La robuste santé de M. de Bonnefoux avait fléchi sous le poids de ses occupations sans nombre; mais à l'annonce de l'arrivée de Napoléon, il sentit qu'il avait besoin de toute son énergie; le physique se releva par l'influence du moral; et, certes! quel moment que celui de l'arrivée de cet homme extraordinaire dont la destinée était de ne pouvoir plus être vu qu'avec enthousiasme ou déchaînement. Le préfet maritime se prépara aux difficultés qui s'élevaient pour lui par ces mots d'un grand sens, qu'il proféra, en décachetant la dépêche où il apprenait que son hôte futur avait quitté Paris. «Napoléon vient à Rochefort! Je sais ce qui m'attend; mais je l'ai reconnu. Ainsi Rochefort sera tranquille, et je ferai mon devoir jusqu'au bout!» Puis, continuant après une courte réflexion, et comme mû par un pressentiment secret qui n'était, peut-être, que l'effet de la vive pénétration de sa vaste intelligence: «Mais quel choix pour une évasion que ce port de Rochefort qui, situé au fond du golfe de Gascogne, pourrait bien, en ce cas-ci, n'être qu'une souricière!» Après une nouvelle pause, il ajouta enfin, et toujours les yeux fixés sur la fatale dépêche: «Évasion! Napoléon! Souricière! Quels odieux rapprochements et qu'ils étaient inattendus!»

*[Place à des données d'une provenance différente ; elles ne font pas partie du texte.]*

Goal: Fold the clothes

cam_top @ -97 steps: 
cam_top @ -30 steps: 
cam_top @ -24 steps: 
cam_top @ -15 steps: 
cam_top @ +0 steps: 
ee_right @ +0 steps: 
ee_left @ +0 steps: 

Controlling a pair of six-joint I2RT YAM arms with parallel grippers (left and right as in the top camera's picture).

Coupant court, alors, à ces pensées importunes, il se leva, sortit de son cabinet de travail particulier pour s'occuper de ses devoirs, et tout fut bientôt prévu pour le logement, pour le séjour, et pour l'embarquement de l'empereur. Les ressorts de la police, les règlements d'ordre, les rondes, les patrouilles, les consignes, tout fut préparé ou commandé par une tête prévoyante, tout fut maintenu par un bras ferme; et, réellement, pendant les cinq jours que Napoléon passa à l'hôtel de la préfecture, on n'entendit pas dire que, seulement, une rixe eût éclaté dans la ville!
Tout est digne d'étude ou de curiosité dans la vie de Napoléon; cependant le récit de son séjour à Rochefort n'existe nulle part245, et c'est cette lacune que je vais essayer de remplir. Après les scènes agitées qui vont se présenter, l'esprit se reposera, sans doute, avec quelque charme sur la paisible sérénité de celui qui consacra, alors, tous ses moments, à alléger le poids de grandes infortunes246.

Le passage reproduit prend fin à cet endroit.